Questions: Membrane Transport: All Mechanisms Integrated
5 questions to test your understanding
Score: 0 / 5
Question 1 Multiple Choice
Glucose is transported from the intestinal lumen into epithelial cells against its concentration gradient by a protein that simultaneously allows Na⁺ to flow down its gradient. No ATP is consumed directly by this transporter. What type of transport is this?
APrimary active transport, because glucose is moving against its concentration gradient
BSecondary active transport, because it harvests energy from the pre-existing Na⁺ gradient (built by the Na⁺/K⁺-ATPase) to power the uphill glucose movement
CFacilitated diffusion, because a protein carrier is involved and no ATP is directly consumed by this transporter
DSimple diffusion, because the overall process does not require ATP at the point of glucose entry
The key distinction: secondary active transport does not use ATP directly but still moves a molecule against its gradient — it couples that uphill movement to the downhill flow of another ion (here Na⁺). Option C is the classic trap: 'no ATP consumed directly' sounds like facilitated diffusion, but facilitated diffusion only works downhill. The Na⁺/K⁺-ATPase elsewhere in the cell paid the energy cost by building the Na⁺ gradient; the glucose-sodium symporter spends that stored energy.
Question 2 Multiple Choice
Which transport mechanism is used when O₂ moves from the bloodstream across the plasma membrane into a metabolically active cell?
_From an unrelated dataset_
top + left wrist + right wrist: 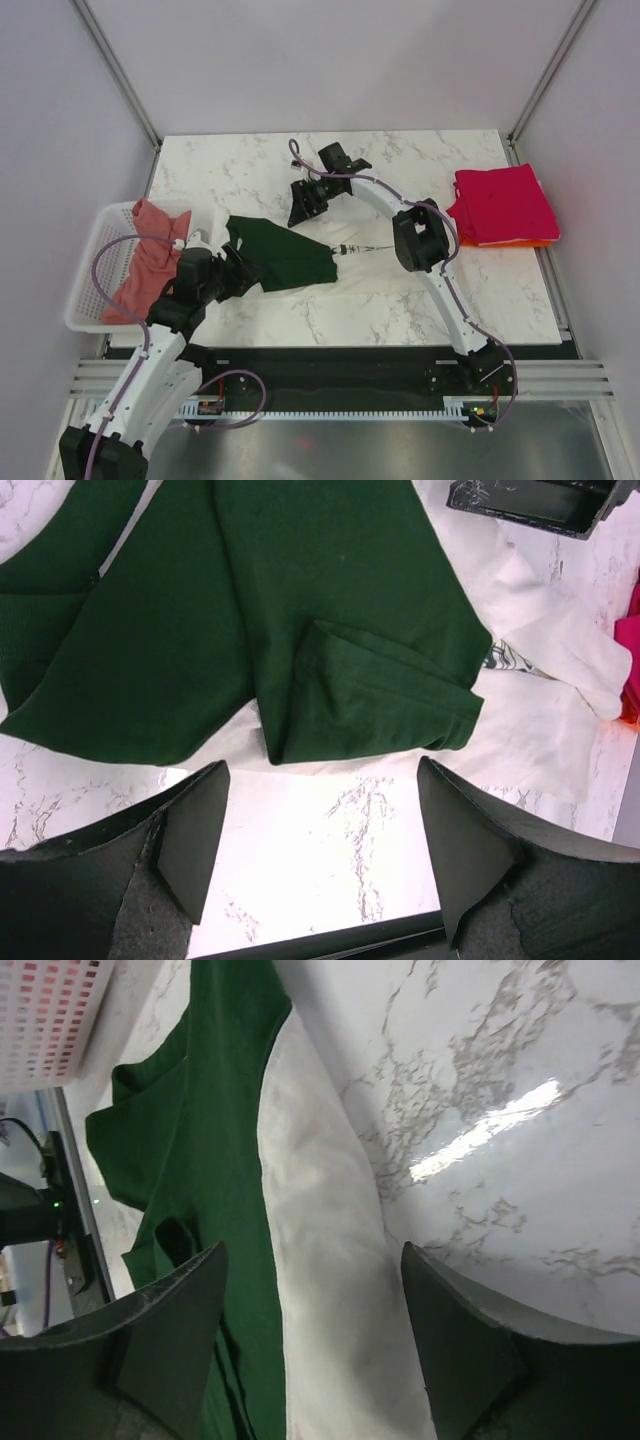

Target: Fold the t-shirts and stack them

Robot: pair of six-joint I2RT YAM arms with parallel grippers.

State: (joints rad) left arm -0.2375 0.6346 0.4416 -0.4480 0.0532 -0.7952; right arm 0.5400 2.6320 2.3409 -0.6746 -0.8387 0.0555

AFacilitated diffusion through a specific O₂ channel protein, since O₂ is too reactive to diffuse freely
BSimple diffusion directly through the lipid bilayer, because O₂ is small and nonpolar
CPrimary active transport using an O₂-ATPase, since metabolic activity requires precise concentration control
DEndocytosis, since gases require vesicular packaging to cross the membrane safely
Small, nonpolar molecules like O₂, CO₂, and N₂ are the only substances that cross the lipid bilayer by simple diffusion — they dissolve into the hydrophobic core and pass through. No protein is needed and no energy is spent. This works because O₂ is moving down its concentration gradient (it is consumed by mitochondria, keeping intracellular concentrations low). The polarity and size rules determine mechanism: O₂ is small and nonpolar, so simple diffusion is the correct answer.
Question 3 True / False
Facilitated diffusion requires no energy input because the transported molecule is moving down its concentration or electrochemical gradient.
TTrue
FFalse
Answer: True
This is correct. Facilitated diffusion is passive — the channel or carrier protein lowers the activation energy for crossing the hydrophobic membrane interior, but the driving force is the preexisting concentration (or electrochemical) gradient. No ATP is consumed. The cell can only use this mechanism when the net movement is thermodynamically spontaneous, i.e., downhill. When a molecule must move uphill, the cell must use active transport (primary or secondary), which has an energy cost.
Question 4 True / False
Secondary active transport directly uses ATP hydrolysis to power the movement of molecules against their concentration gradient.
TTrue
FFalse
Answer: False
Secondary active transport does NOT directly use ATP. Instead, it couples the uphill movement of one molecule to the downhill flow of another (usually Na⁺ or H⁺), harvesting energy stored in a pre-existing ionic gradient. The gradient itself was built by primary active transport (e.g., the Na⁺/K⁺-ATPase, which does use ATP). This is a critical distinction: secondary active transport is indirectly powered by ATP, but no ATP is hydrolyzed at the secondary transporter itself.
Question 5 Short Answer
If the Na⁺/K⁺-ATPase in intestinal epithelial cells were completely inhibited, explain step by step how this would ultimately impair the secondary active transport of glucose across the apical membrane.
Think about your answer, then reveal below.
Model answer: The Na⁺/K⁺-ATPase normally pumps Na⁺ out of the cell, maintaining a low intracellular Na⁺ concentration and a strong inward Na⁺ electrochemical gradient. The glucose-sodium symporter on the apical membrane uses this gradient to pull glucose uphill into the cell. If the ATPase is inhibited, Na⁺ accumulates inside the cell. The Na⁺ gradient dissipates. Without the driving force of Na⁺ flowing inward, the symporter can no longer pull glucose against its gradient, and glucose uptake stops.
This question tests whether students understand that secondary active transport is ultimately powered by primary active transport upstream. The Na⁺/K⁺-ATPase is not at the same membrane as the glucose symporter, but its function is the prerequisite. This energy chain — ATP → Na⁺ gradient → glucose gradient — is a general principle. Many drugs and toxins (e.g., cardiac glycosides like digoxin) work by targeting the Na⁺/K⁺-ATPase, with widespread downstream effects on secondary transporters.